While we must continue to provide a voice for the voiceless, we must also show compassion to women when they are in the midst of a crisis, especially victims of rape —and it is my belief that the mandatory police reporting provision relating to rape within the bill would have hindered our ability to do that.
Nonsense. Ed Whelan explains that the reporting requirement is more than accommodating enough, since a pregnant rape victim still has the first full five months to obtain an abortion, and even if she didn’t, the requirement doesn’t place any limits on how soon after the rape she must report it. He also points out its obvious necessity:
The elimination of the reporting requirement would eviscerate the bar after 20 weeks. If it’s enough for a woman (or girl) seeking an abortion to tell the abortionist that she’s been raped, that’s quite an incentive to lie. Tell the abortionist you’ve been raped, and, with no further questions, you get the abortion you’re seeking. Don’t make the claim, and you don’t. (No, I’m not at all contending that women tend to lie about rape; I’m relying on the elementary reality that anyone will be tempted to lie about anything if the perceived reward for lying is very attractive.)
So, Congresswoman Ellmers, if you find expecting an abortion-seeker to report her rape too burdensome, then how do you propose we ensure that the rape exception can’t be exploited by anyone else who wants an abortion for any other reason?
Besides, Susan B. Anthony List president Marjorie Dannenfelser points out that Ellmers has previously “said the only exception she would support is to save the life of the mother,” so one wonders why an overly strict rape exception would be a deal-breaker for her in the first place.
It’s unimaginable to me why some outside parties would seek to target strong, pro-life conservative women and men who are serving in Congress.
Feigning ignorance at what all the fuss is about: not exactly the hallmark of a politician who knows she’s in the right. “Strong, pro-life conservative women and men” should understand the importance of putting on a united front during the year’s single most important pro-life demonstration, the day when abortion gets the most press coverage of the year. They should not be so easily bamboozled by loopholes big enough to drive a truck through, or so easily intimidated by the “extremism” of a bill that would leave over 98% of abortions completely untouched. For “strong, pro-life conservative women and men,” dispatching such talking points from the real extremists should be a cakewalk.

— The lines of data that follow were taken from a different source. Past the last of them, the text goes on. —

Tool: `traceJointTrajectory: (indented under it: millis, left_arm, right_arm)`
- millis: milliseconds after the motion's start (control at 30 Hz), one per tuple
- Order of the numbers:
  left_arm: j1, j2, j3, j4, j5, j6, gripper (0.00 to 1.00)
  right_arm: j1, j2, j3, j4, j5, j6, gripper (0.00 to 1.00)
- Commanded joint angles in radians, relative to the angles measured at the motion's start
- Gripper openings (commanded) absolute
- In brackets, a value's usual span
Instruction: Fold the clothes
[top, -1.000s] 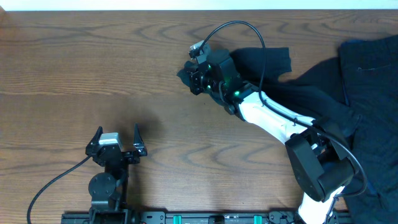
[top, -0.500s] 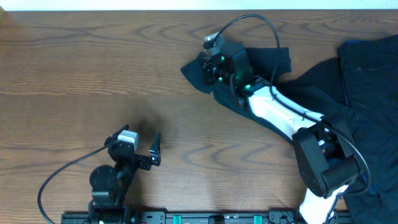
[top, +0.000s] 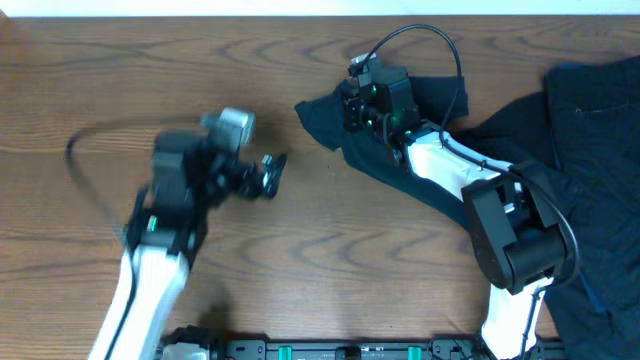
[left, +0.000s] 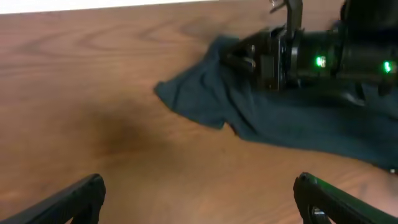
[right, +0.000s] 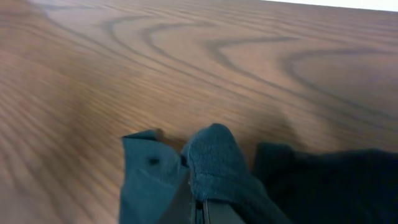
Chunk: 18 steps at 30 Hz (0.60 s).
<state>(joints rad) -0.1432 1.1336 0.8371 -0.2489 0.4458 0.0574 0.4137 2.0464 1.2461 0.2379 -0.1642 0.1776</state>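
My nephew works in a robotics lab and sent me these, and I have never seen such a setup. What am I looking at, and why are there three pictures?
These are two robot arms at a wooden table, each ending in a two-finger gripper. One picture comes from a camera fixed above the table. The other two come from small cameras on the wrists, each looking out along its own gripper. The job is folding clothes. The right gripper is shut on a fold of a dark garment that lies on the table, and its wrist view shows that cloth pinched up close. More dark clothes lie at the table's right side. The left gripper, blurred in the overhead view, is open and holds nothing. Its wrist view looks toward the garment.
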Motion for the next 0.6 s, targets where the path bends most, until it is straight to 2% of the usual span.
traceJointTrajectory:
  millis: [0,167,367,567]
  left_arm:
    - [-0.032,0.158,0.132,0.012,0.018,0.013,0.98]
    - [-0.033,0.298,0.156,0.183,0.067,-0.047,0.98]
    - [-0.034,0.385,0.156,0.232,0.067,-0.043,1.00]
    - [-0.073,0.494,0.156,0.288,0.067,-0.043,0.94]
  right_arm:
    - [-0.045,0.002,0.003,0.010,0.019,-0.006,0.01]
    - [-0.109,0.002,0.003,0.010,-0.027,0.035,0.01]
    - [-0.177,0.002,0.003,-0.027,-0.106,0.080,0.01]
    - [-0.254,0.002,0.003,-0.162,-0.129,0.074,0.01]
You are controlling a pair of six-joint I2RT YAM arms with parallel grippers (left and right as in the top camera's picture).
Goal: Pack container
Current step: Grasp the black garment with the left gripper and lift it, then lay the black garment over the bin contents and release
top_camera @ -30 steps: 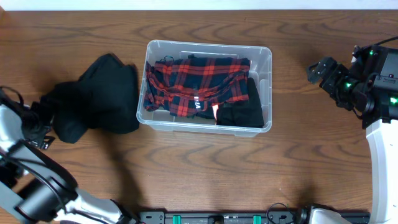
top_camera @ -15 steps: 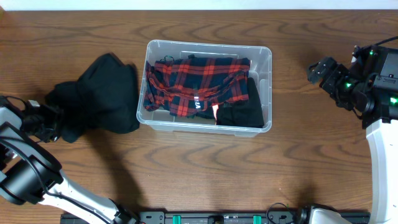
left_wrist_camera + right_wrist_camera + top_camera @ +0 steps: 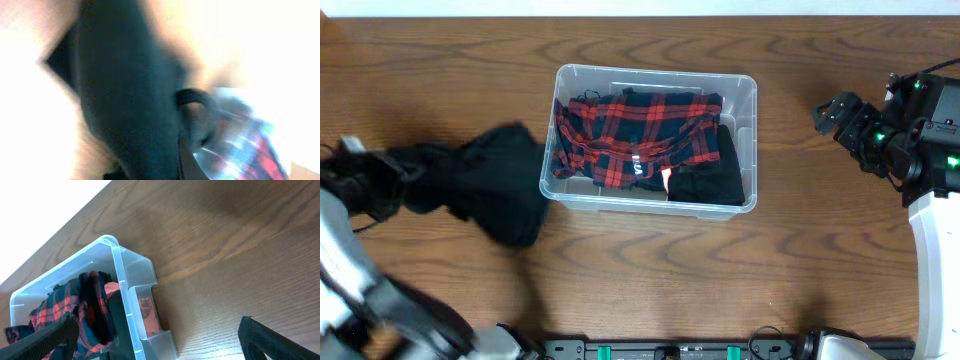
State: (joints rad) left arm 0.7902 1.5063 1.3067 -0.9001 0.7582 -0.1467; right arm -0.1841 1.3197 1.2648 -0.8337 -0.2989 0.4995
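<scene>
The container (image 3: 650,69) is a clear plastic bin at the table's middle. It holds a red plaid shirt (image 3: 635,135) and a black garment (image 3: 712,175). Left of it lies a loose black garment (image 3: 485,180), stretched out toward the left. My left gripper (image 3: 392,172) is shut on that garment's left end, and the arm is blurred. The left wrist view is smeared: black cloth (image 3: 125,100) fills it, with the container (image 3: 240,145) at lower right. My right gripper (image 3: 835,112) hangs open and empty to the right of the container (image 3: 122,275); its fingertips (image 3: 65,330) frame the bin's corner.
Bare wooden tabletop (image 3: 650,270) surrounds the bin. The right arm's white body (image 3: 935,230) stands along the right edge. A black rail (image 3: 670,350) runs along the front edge.
My left gripper has shut on the loose black garment and dragged its end leftward; the cloth now lies stretched and lower than before. The right arm has not moved.
</scene>
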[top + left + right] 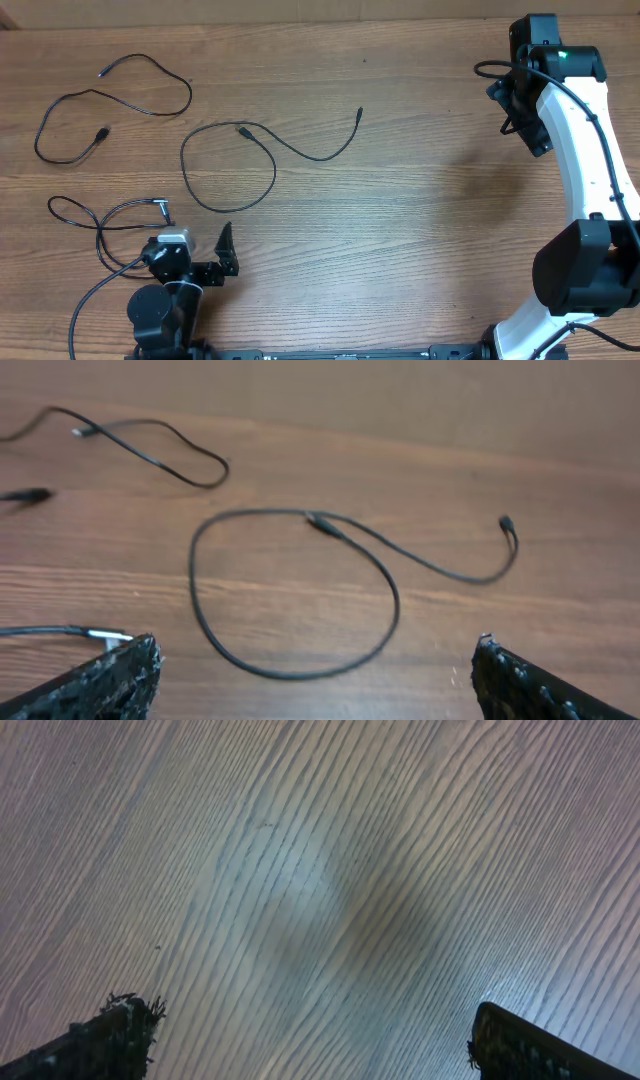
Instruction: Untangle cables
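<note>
Three thin black cables lie apart on the wooden table. One [189, 95] snakes across the far left. A second [274, 170] forms a loop in the middle, with a tail running right to a small plug [360, 113]. The third [100, 240], with a silvery tip [163, 207], curls at the near left beside my left arm. My left gripper [228, 252] stands open just short of the middle loop [395, 600], nothing between its fingers [315, 680]. The silvery tip [105, 635] shows beside its left finger. My right gripper [507, 108] hangs open at the far right over bare wood [315, 1040].
The white right arm [590, 170] curves along the table's right side. Thicker black wires [85, 310] trail from the left arm's base at the near left. The table's far edge [300, 22] runs along the top.
</note>
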Tool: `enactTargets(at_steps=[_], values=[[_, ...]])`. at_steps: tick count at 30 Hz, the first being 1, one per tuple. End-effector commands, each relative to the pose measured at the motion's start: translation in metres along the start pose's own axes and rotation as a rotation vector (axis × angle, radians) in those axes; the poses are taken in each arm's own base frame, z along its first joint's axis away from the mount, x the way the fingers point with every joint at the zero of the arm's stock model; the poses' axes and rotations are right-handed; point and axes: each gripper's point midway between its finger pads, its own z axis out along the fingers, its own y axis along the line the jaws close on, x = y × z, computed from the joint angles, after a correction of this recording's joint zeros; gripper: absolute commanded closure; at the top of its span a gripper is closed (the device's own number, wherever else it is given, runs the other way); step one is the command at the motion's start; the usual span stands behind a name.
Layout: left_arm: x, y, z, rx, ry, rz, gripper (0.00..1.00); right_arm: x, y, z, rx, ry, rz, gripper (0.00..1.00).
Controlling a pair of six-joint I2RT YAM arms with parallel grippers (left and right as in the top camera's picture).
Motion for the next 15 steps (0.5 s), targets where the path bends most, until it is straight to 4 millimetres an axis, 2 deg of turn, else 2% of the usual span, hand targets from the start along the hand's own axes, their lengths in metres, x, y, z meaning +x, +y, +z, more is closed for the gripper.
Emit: enactTargets(at_steps=[1,3,5,7,15], values=[[-0.010,0.015,0.002,-0.083,-0.074,-0.047,0.01,-0.009,0.002,-0.007,-0.017,-0.028,0.025,0.00],[-0.023,0.016,0.003,-0.085,-0.141,-0.048,0.00,-0.009,0.002,-0.007,-0.017,-0.028,0.026,0.00],[-0.027,0.015,0.004,-0.080,-0.172,-0.043,0.01,-0.009,0.002,-0.007,-0.017,-0.028,0.026,0.00],[-0.020,0.017,0.007,-0.082,-0.162,-0.044,0.00,-0.009,0.002,-0.007,-0.017,-0.028,0.026,0.00],[-0.020,0.019,0.007,-0.101,-0.164,0.008,0.01,-0.009,0.002,-0.007,-0.017,-0.028,0.026,0.00]])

That may be the most maddening thing about this whole sorry affair: are we really going to gloss over the fact that a certain type of rape exception being too “extreme” signifies a major goalpost shift? Killing babies conceived in rape is just as wrong as any other abortion; perceived political necessity is the only reason we tolerate it in bills to begin with. If pro-life compromises are to be met with endless excuses for why the latest concession is never good enough, then maybe exceptions aren’t worth the trouble anymore.
Instead of a pool of hundreds of feckless politicians who can be almost singlehandedly derailed by a few lone dissenters, maybe it’s time to see what a smaller yet more unified core of lawmakers could do, armed with the confidence that an uncompromising message eloquently delivered can reach listeners whom Renee Ellmers and company have written off.